J suggested that in this and kindred jokes the Jewish voice, presented as down to earth and a bit crass, conveys a "deep ambivalence," an angry refusal even, of Christian understandings of religion, a rejection under the surface acceptance of the idea that Protestant, Catholic and Jew are in fact the same kind of thing. The jokes also represent a vindication of the everyday, making them doubly interesting as an object of reflection in "lived religion."
My remarks, finally, were an extended infomercial for the Queer Christianities conference, which is exactly one month away! I drew on William James and Robert Orsi to suggest that lived experience is the most creative part of religious life (systems, etc., are what James calls "second-hand religion"), and that the discovery and veneration of saints is a good example. I proposed that every age or group finds the saints it needs, including queer Christians today, and worked my way through six icons by Brother Robert, allowing them to accumulate in the screen above our heads like an ikonostasis. Icons are figures that you don't so much look at as looked at by, doing a little more than just representing a Christianity in which you can live. Behold (and be held):

St. Jude, the patron saint of hopeless causes (and also, Orsi argued, of a generic American Catholicism); Dorothy Day, founder of the Catholic Worker and not a canonized saint (and someone whose most devoted followers would hate to see her coopted by the church); Mychal Judge, the gay Franciscan FDNY Chaplain who died on 9/11 (also not likely to be canonized, although a campaign is underway and miracles claimed); two icons of early Christian martyrs, Polyeuct and Nearchus, and Perpetua and Felicity, both presented as couples; and as a final provocation, since he wasn't any kind of Christin, Harvey Milk. Images of these and other icons of Brother Robert circulate widely. A lived religion study of them would look at who uses them and how, and what they think they are doing, both to understand this particular community now, but also to understand better what must have been happening for all Christian communities at all times.

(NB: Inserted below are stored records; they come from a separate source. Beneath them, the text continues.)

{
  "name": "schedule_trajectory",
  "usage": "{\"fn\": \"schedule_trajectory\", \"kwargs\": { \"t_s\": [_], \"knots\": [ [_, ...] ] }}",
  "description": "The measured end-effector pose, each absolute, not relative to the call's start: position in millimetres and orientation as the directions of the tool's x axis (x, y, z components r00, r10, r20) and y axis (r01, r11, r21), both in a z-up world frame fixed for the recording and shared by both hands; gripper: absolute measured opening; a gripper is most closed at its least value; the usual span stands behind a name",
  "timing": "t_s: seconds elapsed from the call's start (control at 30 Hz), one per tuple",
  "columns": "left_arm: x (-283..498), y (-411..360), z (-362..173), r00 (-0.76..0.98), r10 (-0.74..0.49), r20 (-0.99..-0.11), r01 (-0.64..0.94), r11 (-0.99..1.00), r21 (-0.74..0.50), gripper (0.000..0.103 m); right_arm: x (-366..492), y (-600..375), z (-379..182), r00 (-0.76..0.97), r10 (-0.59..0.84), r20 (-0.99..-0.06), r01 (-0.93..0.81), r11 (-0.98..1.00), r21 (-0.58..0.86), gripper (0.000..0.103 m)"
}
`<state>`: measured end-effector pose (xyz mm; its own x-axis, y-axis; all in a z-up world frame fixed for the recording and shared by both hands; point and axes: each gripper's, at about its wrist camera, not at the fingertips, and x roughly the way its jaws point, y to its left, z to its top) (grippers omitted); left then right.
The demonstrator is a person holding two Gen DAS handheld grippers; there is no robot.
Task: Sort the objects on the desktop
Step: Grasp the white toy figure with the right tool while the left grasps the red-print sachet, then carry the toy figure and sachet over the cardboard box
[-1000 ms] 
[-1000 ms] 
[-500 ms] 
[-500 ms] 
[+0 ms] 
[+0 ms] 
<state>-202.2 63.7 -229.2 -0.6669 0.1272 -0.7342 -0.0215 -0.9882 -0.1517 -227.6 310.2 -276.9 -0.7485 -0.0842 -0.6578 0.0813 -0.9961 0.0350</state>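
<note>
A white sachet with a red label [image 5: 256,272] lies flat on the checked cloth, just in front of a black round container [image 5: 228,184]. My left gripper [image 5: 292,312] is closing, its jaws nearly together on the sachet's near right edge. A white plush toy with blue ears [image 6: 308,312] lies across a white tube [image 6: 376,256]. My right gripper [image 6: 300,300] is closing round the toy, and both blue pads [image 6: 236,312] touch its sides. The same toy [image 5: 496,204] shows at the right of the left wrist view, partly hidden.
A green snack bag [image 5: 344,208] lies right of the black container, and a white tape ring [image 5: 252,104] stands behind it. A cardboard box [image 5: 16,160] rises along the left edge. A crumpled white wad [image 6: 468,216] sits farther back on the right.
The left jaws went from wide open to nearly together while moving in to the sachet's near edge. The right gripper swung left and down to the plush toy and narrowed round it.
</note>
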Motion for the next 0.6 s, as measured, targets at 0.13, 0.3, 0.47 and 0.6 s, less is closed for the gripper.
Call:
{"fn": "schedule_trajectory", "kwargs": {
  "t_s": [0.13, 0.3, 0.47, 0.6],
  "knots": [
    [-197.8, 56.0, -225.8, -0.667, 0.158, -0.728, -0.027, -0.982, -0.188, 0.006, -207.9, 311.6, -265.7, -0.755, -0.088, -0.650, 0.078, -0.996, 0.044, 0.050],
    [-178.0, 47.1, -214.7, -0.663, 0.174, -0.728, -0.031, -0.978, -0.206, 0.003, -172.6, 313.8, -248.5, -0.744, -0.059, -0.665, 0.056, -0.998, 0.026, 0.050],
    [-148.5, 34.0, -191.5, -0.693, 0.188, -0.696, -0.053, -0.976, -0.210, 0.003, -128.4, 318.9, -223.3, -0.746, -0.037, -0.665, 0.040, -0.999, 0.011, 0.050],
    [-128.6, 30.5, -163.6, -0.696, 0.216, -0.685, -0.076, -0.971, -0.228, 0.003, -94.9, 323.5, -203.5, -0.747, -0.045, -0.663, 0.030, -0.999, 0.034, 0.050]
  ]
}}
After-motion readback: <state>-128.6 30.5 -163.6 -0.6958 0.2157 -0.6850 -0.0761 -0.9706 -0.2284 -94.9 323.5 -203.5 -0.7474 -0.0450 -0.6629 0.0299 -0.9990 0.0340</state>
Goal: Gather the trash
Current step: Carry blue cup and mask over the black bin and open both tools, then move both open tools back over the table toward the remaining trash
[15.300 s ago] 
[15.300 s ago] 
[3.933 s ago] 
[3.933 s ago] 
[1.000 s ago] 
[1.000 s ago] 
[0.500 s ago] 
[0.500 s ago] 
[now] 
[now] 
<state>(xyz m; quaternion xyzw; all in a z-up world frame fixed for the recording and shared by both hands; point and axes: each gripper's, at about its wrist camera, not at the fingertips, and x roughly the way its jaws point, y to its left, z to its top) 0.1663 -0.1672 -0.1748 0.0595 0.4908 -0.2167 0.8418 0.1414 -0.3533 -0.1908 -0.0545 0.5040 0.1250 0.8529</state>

Together the three presentations, with the rather exciting discussion which followed, made for a very satisfying afternoon, with lots of interesting new perspectives on various religions, and useful methodological and ethical reflection, too. In particular, do we think that "lived religion" can escape being a corrective, a reaction to older tradition-based understandings of religion? (Yes, for various reasons, hopefully... but it's a good question!) Thanks, everyone!